Я был горд, поскольку уже знал, что у многих на это уходит шесть, а то и все семь лет. Лишь выучив наизусть священную книгу, я мог поступить в школу, где обучали наукам.
— Я преподам ему азы орфографии, грамматики и каллиграфии, — добавил учитель.
На вопрос о вознаграждении он ответил, сделав шаг назад:
— Вознаграждения я жду лишь от Всевышнего.
И добавил, что каждый родитель дает сколько может на праздники и дарит что-нибудь посущественнее в конце последнего года обучения.

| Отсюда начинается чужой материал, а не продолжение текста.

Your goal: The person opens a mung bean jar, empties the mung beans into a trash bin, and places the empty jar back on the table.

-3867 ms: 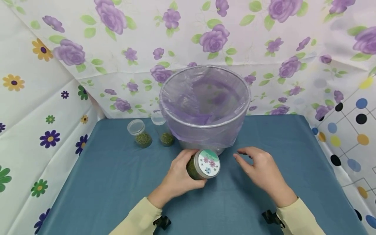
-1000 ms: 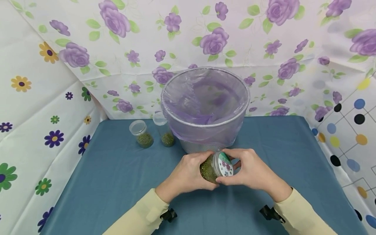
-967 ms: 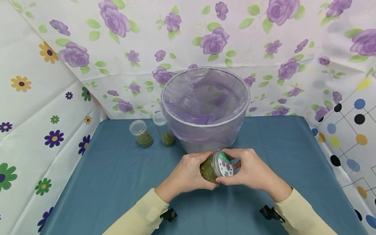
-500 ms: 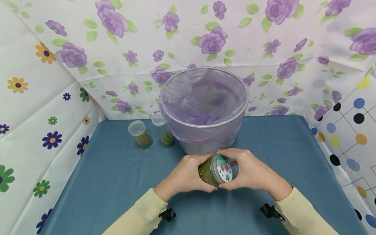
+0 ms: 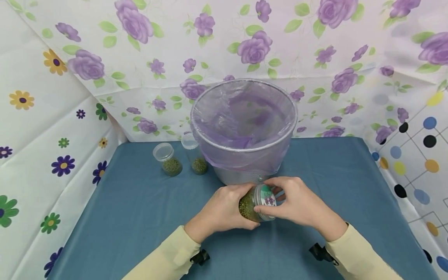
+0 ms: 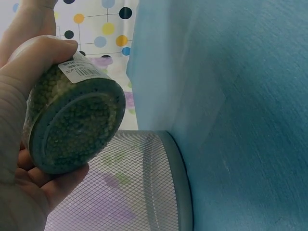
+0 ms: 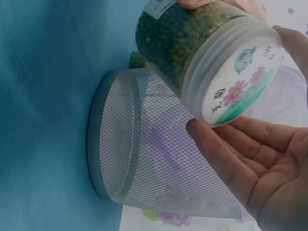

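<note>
Observed at far left a white cloth (image 5: pixel 31 155) printed with coloured flowers. Next, on the blue tablecloth (image 5: pixel 105 225), found a small clear container (image 5: pixel 171 166) with green beans in its lower part. Just right of it, noted a second clear container (image 5: pixel 198 165), similarly filled, close beside the basket.

Recorded, near the middle, the left hand (image 5: pixel 224 210) below a cream sleeve (image 5: pixel 168 252), with fingers curled about the body of a larger jar (image 5: pixel 247 206), thumb on one side and fingertips on the other. Found this jar full of green beans, clear of the tablecloth, tilted with base to the left and lid to the right, in front of the basket. Read a white label (image 6: pixel 83 70) on its side, but cannot make out the print.

Behind, logged the mesh basket (image 5: pixel 229 177) with a purple liner (image 5: pixel 245 159) folded over its rim.

Next, found the right hand (image 5: pixel 301 204) gripping the flower-printed lid (image 5: pixel 267 200), with fingers spread only to its width. Cannot tell how tightly fitted. At far right, noted a dotted cloth (image 5: pixel 413 175).
</note>
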A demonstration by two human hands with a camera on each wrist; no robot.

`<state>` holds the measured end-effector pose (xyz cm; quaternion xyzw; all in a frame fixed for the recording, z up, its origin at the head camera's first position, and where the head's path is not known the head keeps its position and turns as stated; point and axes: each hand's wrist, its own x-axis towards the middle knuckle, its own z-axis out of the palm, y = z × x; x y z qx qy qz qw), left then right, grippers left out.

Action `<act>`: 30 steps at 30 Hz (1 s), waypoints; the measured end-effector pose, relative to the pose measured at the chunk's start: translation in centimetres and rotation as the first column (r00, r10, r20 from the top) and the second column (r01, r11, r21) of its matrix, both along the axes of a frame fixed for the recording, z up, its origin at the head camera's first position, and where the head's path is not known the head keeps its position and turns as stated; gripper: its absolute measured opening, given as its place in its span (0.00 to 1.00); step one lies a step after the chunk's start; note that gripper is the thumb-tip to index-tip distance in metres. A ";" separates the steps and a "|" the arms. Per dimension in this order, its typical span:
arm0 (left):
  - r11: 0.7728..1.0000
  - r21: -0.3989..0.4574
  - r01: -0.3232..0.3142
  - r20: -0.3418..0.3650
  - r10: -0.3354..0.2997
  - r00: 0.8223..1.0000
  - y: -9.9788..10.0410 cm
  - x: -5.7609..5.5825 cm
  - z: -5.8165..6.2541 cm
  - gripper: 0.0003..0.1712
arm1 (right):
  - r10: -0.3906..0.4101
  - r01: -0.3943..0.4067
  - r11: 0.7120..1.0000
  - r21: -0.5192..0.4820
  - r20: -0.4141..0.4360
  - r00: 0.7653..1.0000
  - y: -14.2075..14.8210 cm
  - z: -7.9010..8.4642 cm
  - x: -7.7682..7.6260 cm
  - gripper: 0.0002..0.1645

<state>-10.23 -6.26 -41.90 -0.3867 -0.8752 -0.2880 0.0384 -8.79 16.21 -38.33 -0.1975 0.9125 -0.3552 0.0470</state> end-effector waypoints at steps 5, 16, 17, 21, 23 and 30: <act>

Пообещав самому себе как можно скорее заучить сто сорок сур, я стал прилежно пять раз в неделю посещать занятия. В классе было не менее восьми десятков мальчиков в возрасте от семи до четырнадцати лет. Одевались в школу кто во что горазд, но никому бы и в голову не пришло вырядиться в шелка и бархат, за исключением некоторых особых случаев. В любом случае сыновья высокородных людей не посещали школы при мечетях. Шейх обучал их на дому. За этим небольшим исключением чьих только сыновей тут не было — и кади, и нотариусов, и военачальников, и коронных чинов, и городских служащих, и лавочников, и ремесленников, были даже дети рабов, посланные в школу хозяевами своих родителей.